With just two weeks before what both British Prime Minister Boris Johnson and the EU have set as a deadline for reaching a trade agreement, there are still major hurdles to ensuring smooth ties after a standstill post-Brexit transition ends.
“I can’t announce a breakthrough,” Merkel told a news conference after two days of talks among the 27 national EU leaders in Brussels, including on Brexit. “As long as negotiations on Brexit are ongoing, I’m optimistic.”
Ireland’s Prime Minister Micheal Martin said earlier on Friday Britain must respect the Brexit arrangements it had agreed with the bloc for the sensitive Irish border as a fraught week with little progress towards a new trade deal wrapped up.
Johnson will speak to the head of the EU’s executive, Ursula von der Leyen, on Saturday to agree next steps after the bloc launched a legal case against Britain over moving to undercut their earlier divorce deal.
Speaking after the summit on Friday, von der Leyen said it was time to “intensify” Brexit talks with time available by the end of the year to put a new deal in place running out.
“Where there’s a will, there’s a way,” she said.
“We have made progress on many, many difficult fields but the main ones all remain very much open,” she added, naming guarantees on a level playing field of fair competition as a key sticking point. “There is still a lot of work to do.”
Referring to another major sticking point in the trade talks, Merkel also said the UK’s new deal on fisheries with Norway announced this week “shows... agreements can be found”.
The deal includes access to each other’s waters, as well as annual fishing quotas negotiations. The latter has long been favoured by Britain but so far rejected by the EU, where fisheries is politically sensitive for France.
But an EU diplomatic source said Merkel’s comment suggests that positions may be inching closer after the sides discussed a potential compromise that would also include a “phasing-out mechanism” for fish quotas.
Under this idea, Britain would increase its quotas in time, rather than overnight from Jan. 1, 2021, when it has so far said it would become an “independent coastal nation” with full control of its own waters and who fishes in them.

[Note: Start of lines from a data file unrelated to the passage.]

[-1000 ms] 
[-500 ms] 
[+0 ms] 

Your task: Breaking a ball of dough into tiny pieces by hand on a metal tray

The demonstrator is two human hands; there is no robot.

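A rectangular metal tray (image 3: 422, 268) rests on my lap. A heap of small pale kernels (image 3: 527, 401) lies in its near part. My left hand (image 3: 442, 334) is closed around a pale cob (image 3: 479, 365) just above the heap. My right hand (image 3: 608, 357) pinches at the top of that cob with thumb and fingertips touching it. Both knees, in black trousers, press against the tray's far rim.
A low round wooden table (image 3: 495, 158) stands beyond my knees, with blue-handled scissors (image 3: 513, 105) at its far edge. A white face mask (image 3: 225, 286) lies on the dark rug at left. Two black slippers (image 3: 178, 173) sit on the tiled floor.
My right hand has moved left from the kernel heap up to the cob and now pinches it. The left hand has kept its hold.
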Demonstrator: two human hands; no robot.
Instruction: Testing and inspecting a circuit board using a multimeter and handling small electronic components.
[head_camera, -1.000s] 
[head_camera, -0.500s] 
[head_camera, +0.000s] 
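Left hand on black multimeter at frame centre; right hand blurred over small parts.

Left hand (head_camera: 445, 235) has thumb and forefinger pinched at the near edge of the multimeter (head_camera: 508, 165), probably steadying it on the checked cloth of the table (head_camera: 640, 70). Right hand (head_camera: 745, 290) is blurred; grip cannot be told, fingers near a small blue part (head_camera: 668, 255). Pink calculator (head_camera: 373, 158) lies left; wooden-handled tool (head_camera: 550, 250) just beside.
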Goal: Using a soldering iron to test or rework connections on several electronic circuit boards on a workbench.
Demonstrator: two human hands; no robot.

With businesses increasingly concerned over what future trading terms will be, U.S. Citi bank expected the two sides to agree “a rudimentary Brexit deal” and JPMorgan agreed a deal was more likely than not, though only a narrow one.
Martin told his EU peers earlier in the day that adhering to Britain’s EU divorce bill provisions on the sensitive Irish border was crucial: “That is important in terms of trade, protection of jobs,” he said.
Ireland and the EU fear that the UK’s new Internal Market Bill, which Britain admits breaks the international law by undercutting parts of its Brexit divorce deal, could threaten the fragile peace on the island of Ireland.
U.S. special envoy for Northern Ireland Mick Mulvaney said in London the message he would take back to Washington was that all sides were committed avoiding that.
Beyond the border controversy, gaps in trade talks also linger over ways to solve disputes. The sides will continue negotiating until the EU leaders’s next summit on Oct.15-16.
The EU says an agreement must be at hand by early November to ensure time for the bloc to ratify it before the end of the year. The bloc is adamant, however, that it would not implement any new UK deal if London undercuts the divorce bill.